TASK TO CARRY OUT:
Leave out the pictures and return every entry exactly as it appears.

Source records
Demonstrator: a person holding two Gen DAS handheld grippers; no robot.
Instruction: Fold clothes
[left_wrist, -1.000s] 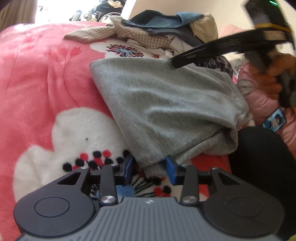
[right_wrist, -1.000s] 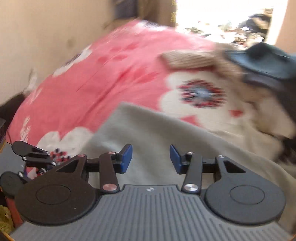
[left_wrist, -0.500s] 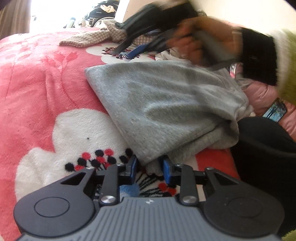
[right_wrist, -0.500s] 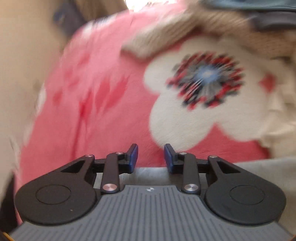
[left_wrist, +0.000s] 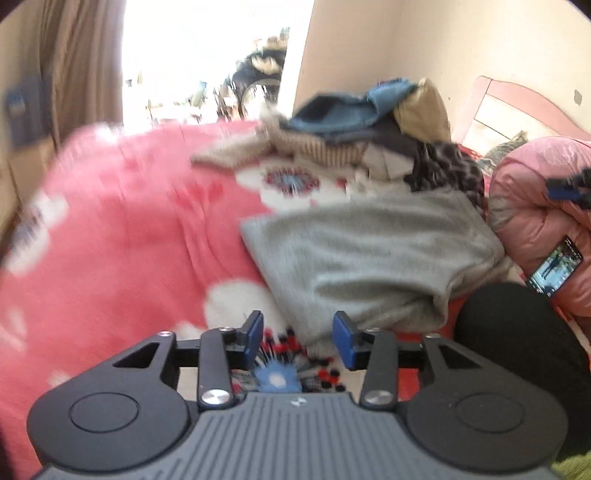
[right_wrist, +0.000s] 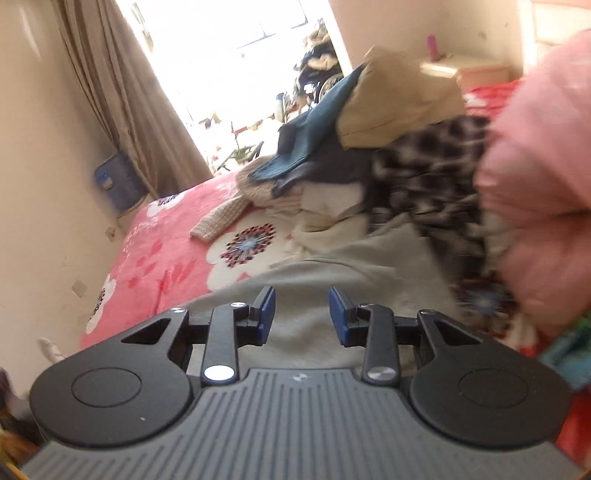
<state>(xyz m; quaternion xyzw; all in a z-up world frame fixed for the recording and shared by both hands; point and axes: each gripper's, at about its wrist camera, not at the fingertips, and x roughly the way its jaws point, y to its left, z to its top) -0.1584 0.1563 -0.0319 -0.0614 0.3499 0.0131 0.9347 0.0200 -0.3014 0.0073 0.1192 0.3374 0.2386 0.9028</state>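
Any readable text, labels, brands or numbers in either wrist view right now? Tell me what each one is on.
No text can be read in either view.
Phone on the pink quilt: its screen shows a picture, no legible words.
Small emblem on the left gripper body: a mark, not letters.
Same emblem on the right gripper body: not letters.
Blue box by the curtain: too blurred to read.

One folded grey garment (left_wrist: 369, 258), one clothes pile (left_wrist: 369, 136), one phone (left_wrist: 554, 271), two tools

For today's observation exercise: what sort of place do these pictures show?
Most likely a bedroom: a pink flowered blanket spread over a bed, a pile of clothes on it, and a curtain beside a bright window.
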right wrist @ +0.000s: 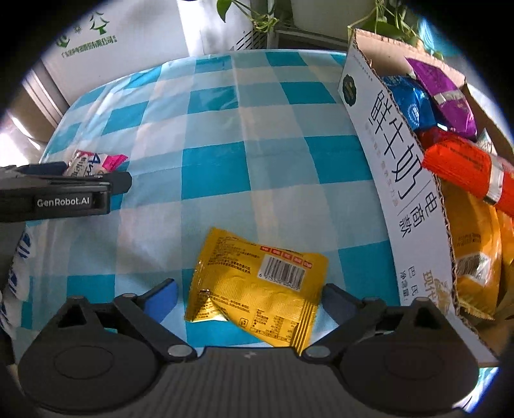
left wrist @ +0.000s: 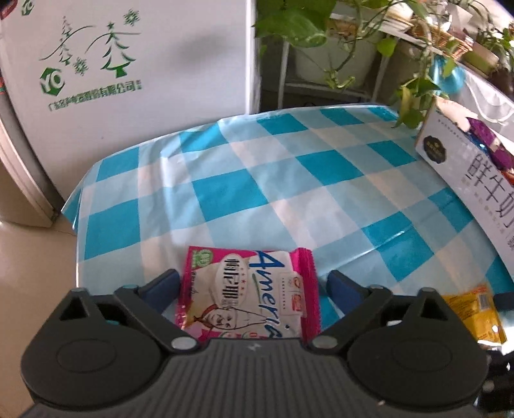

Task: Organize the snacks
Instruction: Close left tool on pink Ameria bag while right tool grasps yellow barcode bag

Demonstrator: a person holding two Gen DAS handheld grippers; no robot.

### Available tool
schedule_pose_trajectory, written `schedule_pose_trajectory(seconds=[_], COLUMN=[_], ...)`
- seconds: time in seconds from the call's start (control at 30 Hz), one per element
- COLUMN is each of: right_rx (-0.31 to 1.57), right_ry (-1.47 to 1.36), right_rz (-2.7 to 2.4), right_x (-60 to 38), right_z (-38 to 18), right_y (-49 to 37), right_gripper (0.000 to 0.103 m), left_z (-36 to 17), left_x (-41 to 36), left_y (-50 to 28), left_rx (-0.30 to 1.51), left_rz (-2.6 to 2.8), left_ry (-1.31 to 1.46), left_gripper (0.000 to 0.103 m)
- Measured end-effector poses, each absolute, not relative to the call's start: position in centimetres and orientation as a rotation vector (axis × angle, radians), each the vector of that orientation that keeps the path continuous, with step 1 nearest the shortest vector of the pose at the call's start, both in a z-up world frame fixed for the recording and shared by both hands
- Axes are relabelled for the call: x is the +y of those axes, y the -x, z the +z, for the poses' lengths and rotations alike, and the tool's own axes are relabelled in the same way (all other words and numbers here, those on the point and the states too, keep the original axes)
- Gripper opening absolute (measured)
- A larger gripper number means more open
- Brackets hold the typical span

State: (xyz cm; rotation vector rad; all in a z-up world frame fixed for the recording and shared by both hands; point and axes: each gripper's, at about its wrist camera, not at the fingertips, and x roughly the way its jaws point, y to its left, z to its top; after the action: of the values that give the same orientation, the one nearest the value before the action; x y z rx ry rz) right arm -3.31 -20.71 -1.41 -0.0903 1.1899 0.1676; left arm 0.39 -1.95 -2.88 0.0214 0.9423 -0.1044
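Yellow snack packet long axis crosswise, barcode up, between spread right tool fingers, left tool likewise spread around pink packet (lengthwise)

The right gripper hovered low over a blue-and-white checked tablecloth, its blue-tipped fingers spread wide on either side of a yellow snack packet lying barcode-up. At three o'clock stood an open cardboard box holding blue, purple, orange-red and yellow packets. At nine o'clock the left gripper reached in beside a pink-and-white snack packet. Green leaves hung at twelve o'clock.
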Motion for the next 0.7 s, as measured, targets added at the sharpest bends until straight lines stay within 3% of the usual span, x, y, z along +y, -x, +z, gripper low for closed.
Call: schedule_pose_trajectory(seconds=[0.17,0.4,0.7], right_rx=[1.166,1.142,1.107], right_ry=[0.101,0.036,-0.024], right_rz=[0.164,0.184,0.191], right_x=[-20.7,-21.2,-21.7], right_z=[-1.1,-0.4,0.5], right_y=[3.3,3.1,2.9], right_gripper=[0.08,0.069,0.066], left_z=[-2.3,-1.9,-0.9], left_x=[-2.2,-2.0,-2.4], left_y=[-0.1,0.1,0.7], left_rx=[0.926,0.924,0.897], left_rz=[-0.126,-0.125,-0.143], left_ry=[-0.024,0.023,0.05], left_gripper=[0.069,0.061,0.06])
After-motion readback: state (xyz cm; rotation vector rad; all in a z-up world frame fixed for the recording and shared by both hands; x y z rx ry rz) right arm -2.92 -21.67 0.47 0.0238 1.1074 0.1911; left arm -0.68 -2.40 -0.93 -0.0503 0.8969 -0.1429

WRITTEN ANSWER:
Demonstrator: a person holding two Gen DAS handheld grippers; no robot.
Instruction: Fold clothes
[left_wrist, -1.000s] 
[right_wrist, -1.000s] 
[left_wrist, -0.500s] 
[right_wrist, -0.500s] 
[left_wrist, +0.000s] 
[right_wrist, +0.000s] 
<state>(xyz m; quaternion xyzw; all in a z-up world frame fixed for the recording and shared by both hands; point and axes: each gripper's, at about its wrist camera, not at the fingertips, and x roughly the way its jaws point, y to its left, z to its top) -0.1584 0.1563 -0.0319 -0.0614 0.3499 0.0131 0.9347 0.0200 -0.3014 0.0073 0.1192 0.3374 0.2386 0.9028</state>
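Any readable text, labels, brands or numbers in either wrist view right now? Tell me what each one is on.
No text can be read in either view.
Phone on the pink quilt: its screen shows a picture, no legible words.
Small emblem on the left gripper body: a mark, not letters.
Same emblem on the right gripper body: not letters.
Blue box by the curtain: too blurred to read.

One folded grey garment (left_wrist: 369, 258), one clothes pile (left_wrist: 369, 136), one phone (left_wrist: 554, 271), two tools

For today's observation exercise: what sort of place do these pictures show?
Most likely a bedroom: a pink flowered blanket spread over a bed, a pile of clothes on it, and a curtain beside a bright window.
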right wrist @ +0.000s: 
left wrist @ +0.000s: 

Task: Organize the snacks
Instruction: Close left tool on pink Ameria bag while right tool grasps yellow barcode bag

Demonstrator: a person holding two Gen DAS handheld grippers; no robot.

### Available tool
schedule_pose_trajectory, written `schedule_pose_trajectory(seconds=[_], COLUMN=[_], ...)`
- seconds: time in seconds from the call's start (control at 30 Hz), one per element
- COLUMN is each of: right_rx (-0.31 to 1.57), right_ry (-1.47 to 1.36), right_rz (-2.7 to 2.4), right_x (-60 to 38), right_z (-38 to 18), right_y (-49 to 37), right_gripper (0.000 to 0.103 m), left_z (-36 to 17), left_x (-41 to 36), left_y (-50 to 28), left_rx (-0.30 to 1.51), left_rz (-2.6 to 2.8), left_ry (-1.31 to 1.46), left_gripper (0.000 to 0.103 m)
- Measured end-effector poses, each absolute, not relative to the call's start: position in centimetres and orientation as a rotation vector (axis × angle, radians), each the vector of that orientation that keeps the path continuous, with step 1 nearest the shortest vector of the pose at the call's start, both in a z-up world frame fixed for the recording and shared by both hands
- Axes are relabelled for the call: x is the +y of those axes, y the -x, z the +z, for the poses' lengths and rotations alike, and the tool's own axes are relabelled in the same way (all other words and numbers here, those on the point and the states too, keep the original axes)
- Gripper opening absolute (measured)
- A larger gripper number means more open
- Brackets hold the typical span

State: (xyz cm; rotation vector rad; all in a z-up world frame fixed for the recording and shared by both hands; point and axes: each gripper's, at about its wrist camera, not at the fingertips, and x roughly the way its jaws point, y to its left, z to its top; after the action: of the values that give the same orientation, the one nearest the value before the action; x y z rx ry rz) right arm -3.31 -20.71 -1.41 -0.0903 1.1899 0.1676; left arm 0.39 -1.95 -2.88 0.0214 0.9423 -0.1044
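Yellow snack packet long axis crosswise, barcode up, between spread right tool fingers, left tool likewise spread around pink packet (lengthwise)

The right gripper hovered low over a blue-and-white checked tablecloth, its blue-tipped fingers spread wide on either side of a yellow snack packet lying barcode-up. At three o'clock stood an open cardboard box holding blue, purple, orange-red and yellow packets. At nine o'clock the left gripper reached in beside a pink-and-white snack packet. Green leaves hung at twelve o'clock.
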Motion for the next 0.7 s, as measured, targets added at the sharpest bends until straight lines stay within 3% of the usual span, x, y, z along +y, -x, +z, gripper low for closed.
Call: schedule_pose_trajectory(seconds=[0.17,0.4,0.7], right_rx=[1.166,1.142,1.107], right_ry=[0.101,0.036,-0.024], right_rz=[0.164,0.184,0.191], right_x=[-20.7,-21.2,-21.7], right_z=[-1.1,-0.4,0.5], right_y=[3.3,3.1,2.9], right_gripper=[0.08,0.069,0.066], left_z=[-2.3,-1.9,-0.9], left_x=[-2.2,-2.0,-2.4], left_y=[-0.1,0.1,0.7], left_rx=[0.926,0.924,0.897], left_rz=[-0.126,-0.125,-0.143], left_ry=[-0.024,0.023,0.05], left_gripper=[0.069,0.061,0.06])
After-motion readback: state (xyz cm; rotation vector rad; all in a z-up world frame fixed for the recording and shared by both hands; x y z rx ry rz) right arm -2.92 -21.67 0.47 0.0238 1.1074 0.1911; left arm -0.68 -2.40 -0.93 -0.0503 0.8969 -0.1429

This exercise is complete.